見たいと欲する現実しか
神がかり行者は白髪をかきむしり、
「分からんのか、ならば、教えてやる! 誰もが知るべきだ、誰もがこの恥ずべき過去を受け止めるべきだ」
「だから、過去を受け止めるとして、そこから先の話がサッパリ見えてこないのよ」
「そこから先……だと!?」
神がかり行者は、一瞬、言葉を詰まらせた。真実を教え広めるとか大仰なことを言っているが、それにより何を目指すのかという、基本的な議論の出発点において、欠けているものがあるような気がする。
「分からんのか! これほどの暴挙を目にして、おまえは何も感じないのか!!」
神がかり行者は口から泡を飛ばしているが、そう言われても、実際、何も感じないのだから仕方がない。自分の国の歴史が汚辱にまみれ唾棄すべきものだったとしても、自分とその国とはイコールではない。帝国が成立するプロセスで発生したという阿鼻叫喚の地獄絵図は、もともとこの世界の住人ではないわたしにとってはもちろん、神がかり行者にとっても、遠い過去の他人の過ちに過ぎず(実は神がかり行者は仙術を極め不死の能力を得た当事者だったみたいなオチがあれば別だけど)、それ以上でもそれ以下でもないのではないか。

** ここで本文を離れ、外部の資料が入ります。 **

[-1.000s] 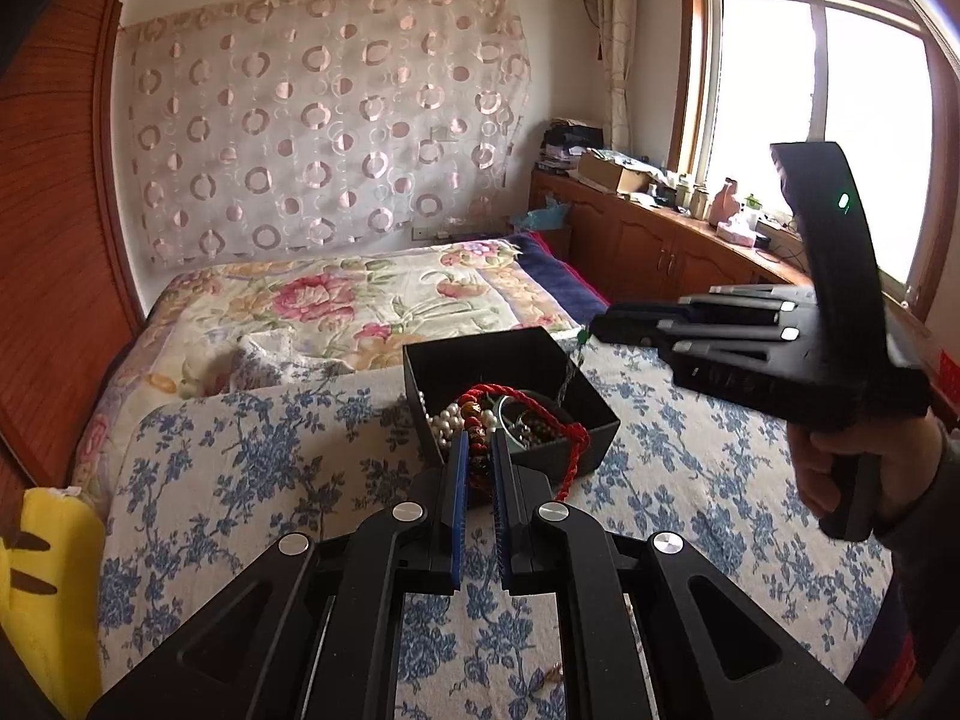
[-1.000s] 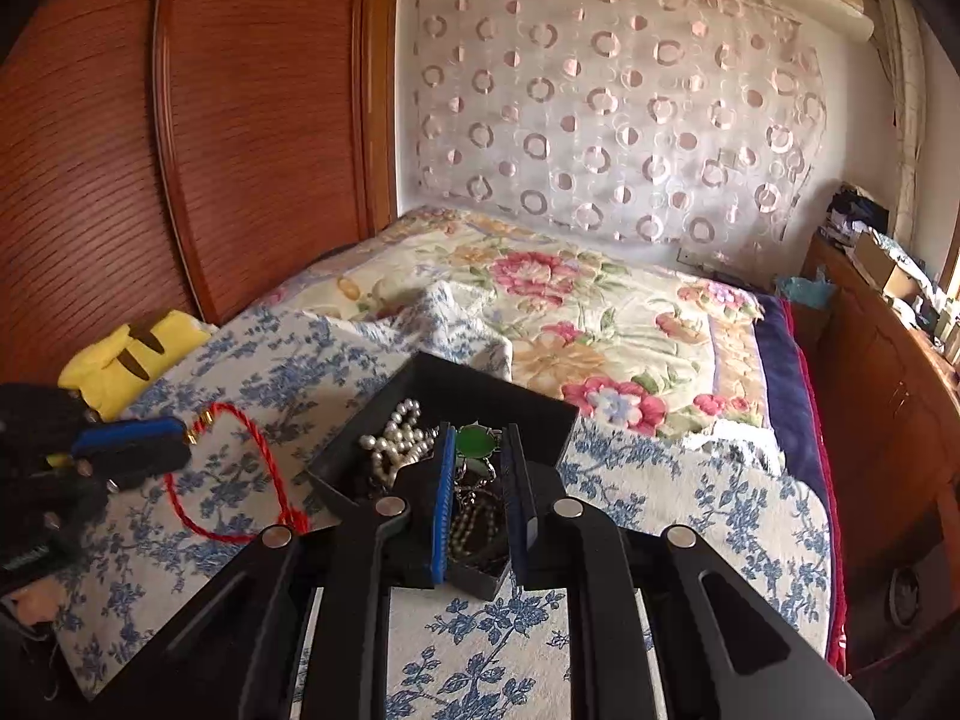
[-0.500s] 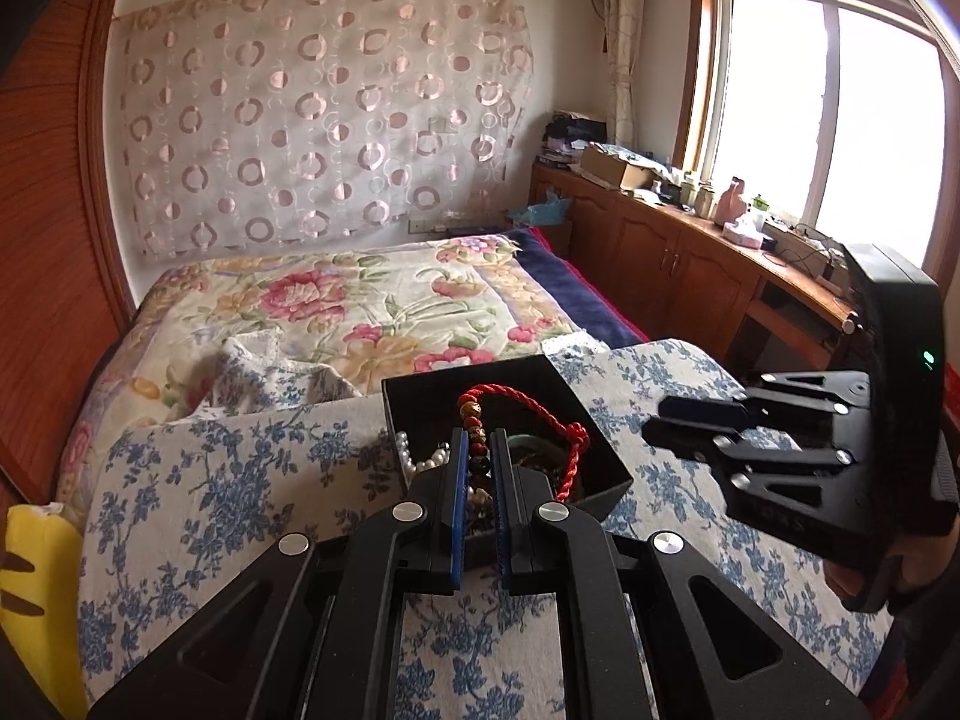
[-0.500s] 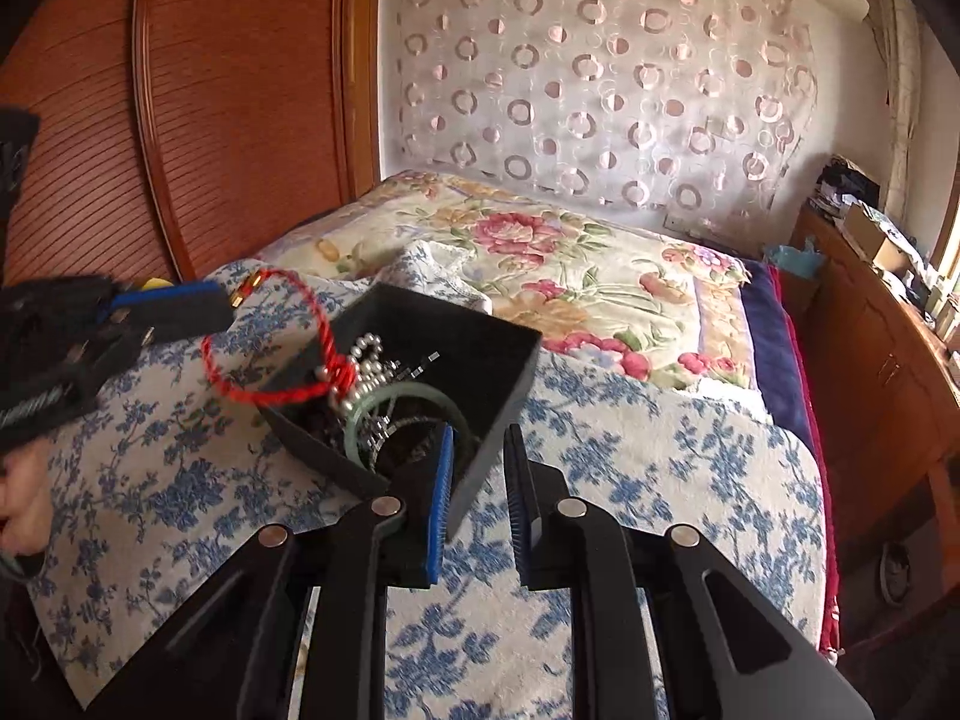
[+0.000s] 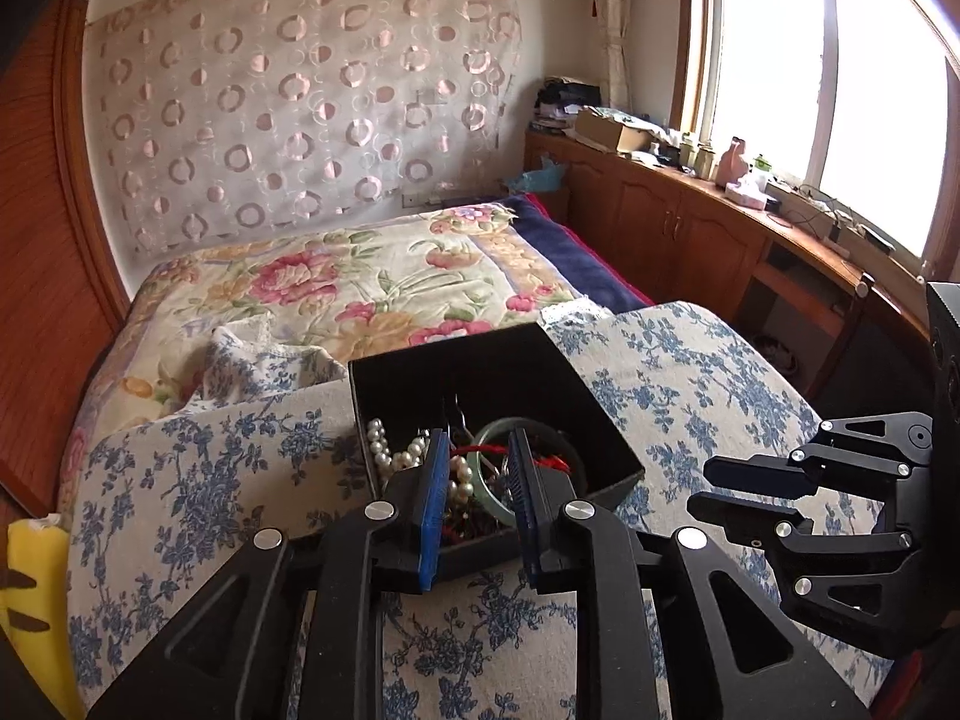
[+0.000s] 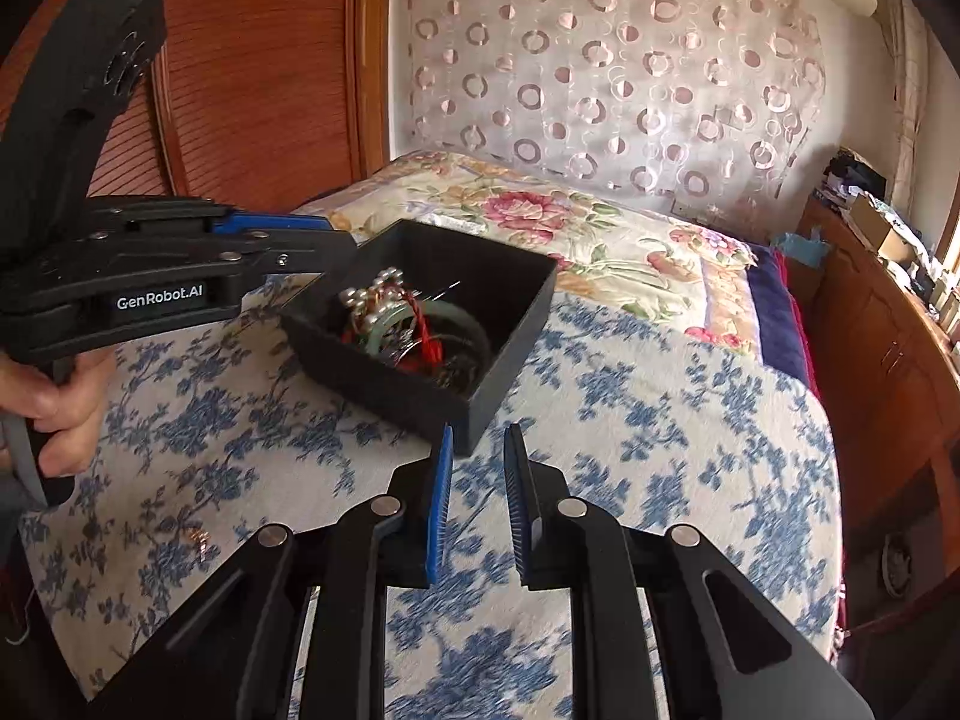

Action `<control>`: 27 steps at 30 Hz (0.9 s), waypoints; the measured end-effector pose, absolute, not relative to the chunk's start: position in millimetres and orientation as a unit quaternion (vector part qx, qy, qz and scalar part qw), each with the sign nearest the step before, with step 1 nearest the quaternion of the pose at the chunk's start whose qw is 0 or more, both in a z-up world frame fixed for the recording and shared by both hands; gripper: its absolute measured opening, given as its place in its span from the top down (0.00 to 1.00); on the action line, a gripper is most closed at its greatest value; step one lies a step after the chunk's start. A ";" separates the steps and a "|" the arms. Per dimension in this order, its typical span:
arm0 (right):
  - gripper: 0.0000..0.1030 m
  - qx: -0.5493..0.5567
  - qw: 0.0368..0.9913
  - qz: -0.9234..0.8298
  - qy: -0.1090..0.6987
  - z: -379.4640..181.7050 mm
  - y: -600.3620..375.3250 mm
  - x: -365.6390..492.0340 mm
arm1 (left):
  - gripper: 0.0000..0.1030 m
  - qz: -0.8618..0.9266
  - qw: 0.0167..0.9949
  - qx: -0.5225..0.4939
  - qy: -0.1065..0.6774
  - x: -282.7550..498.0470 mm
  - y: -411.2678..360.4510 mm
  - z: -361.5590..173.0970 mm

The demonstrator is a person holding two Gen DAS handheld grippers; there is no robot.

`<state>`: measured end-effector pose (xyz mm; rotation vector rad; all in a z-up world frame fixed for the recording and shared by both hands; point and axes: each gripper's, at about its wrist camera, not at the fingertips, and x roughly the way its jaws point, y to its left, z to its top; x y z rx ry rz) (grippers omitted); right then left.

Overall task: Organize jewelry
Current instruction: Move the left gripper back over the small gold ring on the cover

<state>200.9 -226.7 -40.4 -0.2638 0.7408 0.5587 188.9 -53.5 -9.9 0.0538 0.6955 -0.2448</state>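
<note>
A bed point(image 5: 690, 372) spread with a blue-flowered cloth carries the things; beyond it lies a rose-patterned quilt point(image 5: 372, 282) under a curtain of pink rings point(image 5: 300, 114). Only the left wrist view shows the bright window point(image 5: 840, 78) and the wooden cabinet point(image 5: 690, 228) along it, cluttered on top. Only the right wrist view shows the slatted wooden wall panel point(image 6: 252, 72) and a person's hand point(image 6: 60, 408) gripping the left tool's handle.

A black open box point(image 5: 540, 372) sits on the flowered cloth. In it lie a pearl string point(image 5: 384, 450), a green bangle point(image 5: 489, 441), a red cord bracelet point(image 6: 420, 324) and other tangled pieces.

The left claw point(image 5: 477, 441) reaches over the box's near wall, its jaws opening and released, with jewelry seen between them but not pinched. The right claw point(image 6: 477, 438) stands slightly parted just beside the box's corner, grasping nothing.
</note>
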 end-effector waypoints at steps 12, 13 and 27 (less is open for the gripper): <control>0.72 -0.121 0.863 0.317 0.375 -64.5 -206.4 159.4 | 0.73 -0.122 0.934 0.035 0.334 127.5 -32.4 -11.4; 0.72 -0.123 0.861 0.320 0.377 -67.1 -204.1 156.6 | 0.73 -0.123 0.934 0.035 0.335 122.8 -30.1 -13.0; 0.64 -0.149 0.836 0.340 0.403 -90.5 -186.6 134.9 | 0.72 -0.130 0.918 0.019 0.373 79.2 -20.0 -50.3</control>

神がかり行者が懺悔したいのであれば、勝手にすればいい。自分の心の中で完結しているなら、精神的マゾヒズムも個人の自由に属する事柄だろう。でも、他人にまで同調を求めるのは、いかがなものか。
わたしは「ふぅ」と小さくため息をつき(話題を少し変えよう)、
「ところで、公園では、誰もあなたの話を聴いてなかったけど、民衆に『教え広める』のは無理じゃない?」
「そっ、そんなことはない! みんな目を曇らされているだけだ!!」
「そうかしら。あなたの言う『真実』を民衆が求めているとは思えないわ。『多くの人は、見たいと欲する現実しか見ていない』、本当は、あなたにも分かっているんでしょ」
「なにぃ!」
神がかり行者は髪を逆立たせ、口をモゴモゴと動かした。なかなかわたしが同意しないので(神がかり行者にとっては、いくら説明しても理解してくれないので)、さっきからかなり頭に来ているようだが……

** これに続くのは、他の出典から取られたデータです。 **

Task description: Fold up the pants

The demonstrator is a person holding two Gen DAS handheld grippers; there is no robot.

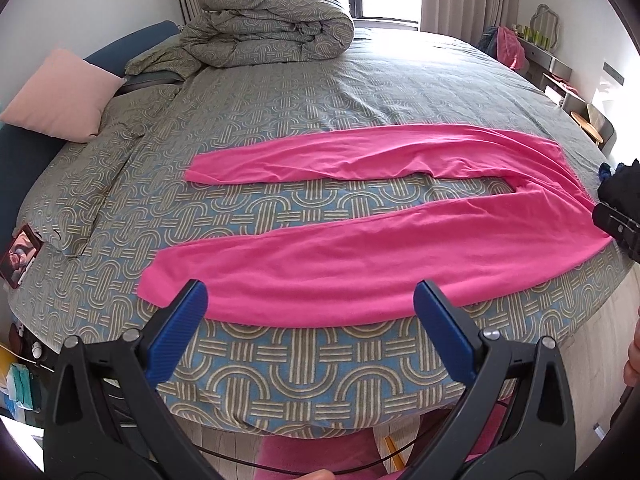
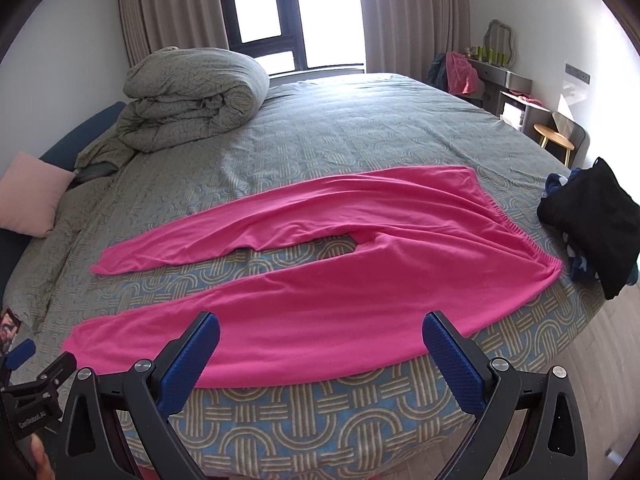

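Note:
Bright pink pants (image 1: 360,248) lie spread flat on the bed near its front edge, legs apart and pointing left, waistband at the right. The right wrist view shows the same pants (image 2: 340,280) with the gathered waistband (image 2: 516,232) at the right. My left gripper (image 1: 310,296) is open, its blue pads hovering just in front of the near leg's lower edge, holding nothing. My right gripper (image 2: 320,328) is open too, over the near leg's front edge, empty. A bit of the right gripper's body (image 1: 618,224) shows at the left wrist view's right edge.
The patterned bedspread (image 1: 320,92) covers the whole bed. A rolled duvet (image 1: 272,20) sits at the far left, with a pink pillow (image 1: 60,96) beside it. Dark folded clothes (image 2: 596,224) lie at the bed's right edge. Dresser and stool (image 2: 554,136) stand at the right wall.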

「治国の大道は、『依らしむべし、知らしむべからず』だと思うわ。それに、あなたは人をこんな異空間に連れてくるくらいの強力な魔力を持ってるんだから、無意味に公園で大声を張り上げるよりも、むしろそちらを有効活用する方が早いんじゃない?」
「なにっ!? それはどういうことだ?」
「つまり、一言で言えば、要するに…… 魔法の力で世界征服みたいな……」
すると、神がかり行者はカッと目を見開き、
「この愚か者がぁ! おまえは少しはマシかとおもったが、やはりブタ、ブタ、ブタ、最悪のブタだ!! 力では問題の根本的な解決はできない。心が変わらなければ、心なき無法の力は災いを大きくするだけだ!!!」
その時、辺りは突然まばゆい光に包まれた。わたしは思わず目を閉じ、両手で目を覆った。一体、なんなんだ? 根本的な解決……誰もそんなことは求めていないと思う。